Cyperus esculentus L.

CYPERACEÆ; Sedge Family

    Recently I confirmed that nut-sedge does exist wild in the Seattle area. Though it spreads and increases by making tubers (called nuts), it simply does not flower or reseed here. Presumably it is not getting the heat units it needs. Over the years, there are five other species of Cyperus that have been found wild and making flowers and seeds in the Seattle area (listed below at the end); and cultivated non-wild cousins also can make seeds here. Somehow, I had overlooked the nut-sedge, even though it has grown in this area for decades, and I had hoped that it was here. Now, with this article, I make amends.
    It is a grass-like plant known world-wide; of both positive and negative economic impact. Optimist that I am, let us begin with the good news. Cyperus esculentus has a vast worldwide range, and a variant of it was harvested --if not cultivated-- in Egypt as early as 2,400 B.C. Cyperus is an ancient Greek name; the epithet esculentus, applied by Linnaeus in 1753, refers to the edibility of the plant.
    Depending on whether a taxonomist splits or lumps, the genus Cyperus has some 300 to 600 species. They thrive in wet areas, mostly in warm or tropical regions. Relatively few species are of economic importance; five main ones are:

    C. alternifolius hort. Umbrella Plant
    C. esculentus L. Yellow Nut-sedge; Chufa
    C. longus L. Sweet Galingale
    C. Papyrus L. the Egyptian Paper Plant
    C. rotundus L. Purple or Red Nut-sedge; Coco Grass

    As for our present subject, C. esculentus, a distinction must be made between its wild manifestations and cultivated version. The latter has been named var. sativus Boeckl., is Old World, and has various cultivars. The plant is densely tufted, with crowded and larger tubers, and it rarely flowers. Its tubers are more gray-orange than gray-brown, and have a higher oil and sugar content. The plant is not as cold-tolerant. It has been called Chufa (a Spanish name?), Earth Almond, Tiger Nut, Rush Nut, Zulu Nut, and Nut Grass.
    In Washington State, the northern U.S. and in Canada our wild version is var. leptostachyus Boeckl., and I think that the one I found in Seattle, and have reproduced for you, is this kind. The Seattle specimens make leaves that are in whorls of three, are hairless, glossy, with smooth rather than sharp margins, and are no wider than three-eighths of an inch.

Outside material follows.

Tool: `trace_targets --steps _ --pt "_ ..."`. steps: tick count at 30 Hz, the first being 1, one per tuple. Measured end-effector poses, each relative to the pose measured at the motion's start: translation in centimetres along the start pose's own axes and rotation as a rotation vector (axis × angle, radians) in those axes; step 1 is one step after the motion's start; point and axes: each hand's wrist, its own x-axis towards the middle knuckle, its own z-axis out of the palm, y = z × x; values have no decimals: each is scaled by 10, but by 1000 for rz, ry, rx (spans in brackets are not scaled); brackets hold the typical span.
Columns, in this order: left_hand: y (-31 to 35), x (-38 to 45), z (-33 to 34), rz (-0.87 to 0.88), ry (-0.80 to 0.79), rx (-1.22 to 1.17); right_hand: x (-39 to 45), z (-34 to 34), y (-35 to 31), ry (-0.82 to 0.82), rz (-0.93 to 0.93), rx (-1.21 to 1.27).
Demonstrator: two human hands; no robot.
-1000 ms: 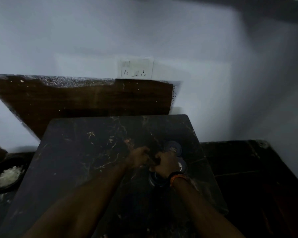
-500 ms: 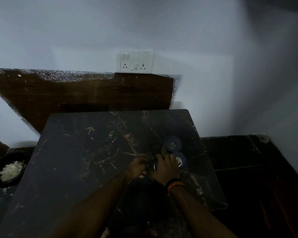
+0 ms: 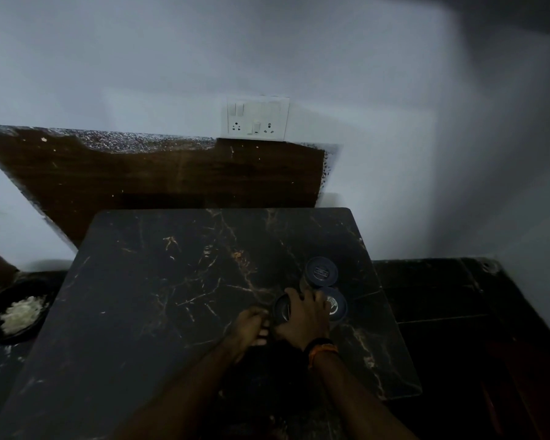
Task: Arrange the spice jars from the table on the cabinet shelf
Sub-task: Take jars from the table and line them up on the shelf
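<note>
Three dark-lidded spice jars stand close together on the right side of the black marble table [image 3: 159, 281]. The far jar [image 3: 321, 272] stands free. My right hand [image 3: 305, 319] lies over the other two, its fingers wrapped around the left jar [image 3: 281, 308] and touching the right jar [image 3: 335, 304]. My left hand [image 3: 251, 323] is curled next to the left jar, pressed against my right hand; the dim light hides whether it holds anything. No cabinet shelf is in view.
A brown wooden board [image 3: 172, 176] leans on the white wall behind the table, under a switch and socket plate [image 3: 257, 118]. A dark bowl of white food [image 3: 19, 312] sits low at the left. Dark floor [image 3: 442, 296] lies right of the table.
Both hands have stayed over the jar cluster. My right hand has slid a little forward over the jars, and the far jar's lid now shows fully.
</note>
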Motion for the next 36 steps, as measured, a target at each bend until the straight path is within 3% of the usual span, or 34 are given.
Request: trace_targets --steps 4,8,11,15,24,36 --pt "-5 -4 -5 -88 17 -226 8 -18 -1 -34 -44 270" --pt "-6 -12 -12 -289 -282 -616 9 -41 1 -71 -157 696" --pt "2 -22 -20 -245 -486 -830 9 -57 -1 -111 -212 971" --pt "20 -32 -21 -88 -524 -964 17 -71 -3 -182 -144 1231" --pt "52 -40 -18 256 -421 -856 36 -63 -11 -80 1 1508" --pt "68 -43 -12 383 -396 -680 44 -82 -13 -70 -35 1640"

The tubers are no larger than half an inch.
    In the Old World, the tubers are cultivated, they are eaten raw or mashed into drinks (horchata de chufa) or made into flour, or an oil is extracted. The tender young leaf bases have been eaten in salads. The tubers are 4% protein, 24% fat, 30% starch, 16% sucrose.
    In the U.S., nut-sedge has been cultivated, but mainly as hog food, and is regarded as a weed by most people. The Washington State noxious weed officials had listed it for years, until Peter Zika told them to cease and desist, because it is a Washington native plant, and the State weed law, rightly or wrongly, defines noxious weeds as non-native species only.
    The plant is extending its original native range of riversides and lakesides. It is harmful to some crops. It is very difficult to destroy when it infests fields or gardens. As with horsetail (Equisetum arvense), it easily pops up through asphalt roads. But it is native, so the weed officials are stuck. I ate a tuber and found it crunchy, mildly sweet like a hazel or almond, and the fibrous skin was chewy. If a person wants to grow this as an edible crop, I suggest using a container, the way some people grow potatoes in garbage cans.
    It is worth noting that a relative, C. rotundus, the Purple or Red Nut-sedge or Coco Grass, also bears tubers. It is routinely ranked as the world's absolutely worst weed. But this species is more cold-tender, its tubers are aromatic and taste bitter, its leaves are more slender, its seeds darker, and it has far more significance in medicinal applications than as a food. It has not been found in Washington State, though it is worthy of being cultivated at the University of Washington Medicinal Herb Garden. It is an active tranquilizer and blood pressure lowering herb. It has been used for arthritis, conjunctivitis, a remedy for liver damage, and as an aid to weight loss.
    The five other Cyperus species noted wild in the Seattle area, as reported in my book Wild Plants of Greater Seattle:

    C. bipartitus (=C. rivularis) Shining Flatsedge or Cyperus --Small annual; extant but rare; noted only at Lake Sammamish State Park.
    C. Eragrostis (=C. glaber hort.) Stargrass. Pale Galingale --Perennial from S America; cultivated sparingly as an ornamental; naturalized weedily.
    C. erythrorhizos Redroot Flatsedge --Small annual; extant, noted only on Duwamish River tideflats.
    C. odoratus (=Torulinium odoratum) Coarse or Fragrant Galingale or Flatsedge --Annual from C & S America; naturalized at one wet sunny site since 1997 or 1998.
    C. Schweinitzii Schweinitz's Flatsedge. Rough Sand-Sedge --N American perennial of sandy soil; a waif collected on Seattle's Harbor Island in 1954.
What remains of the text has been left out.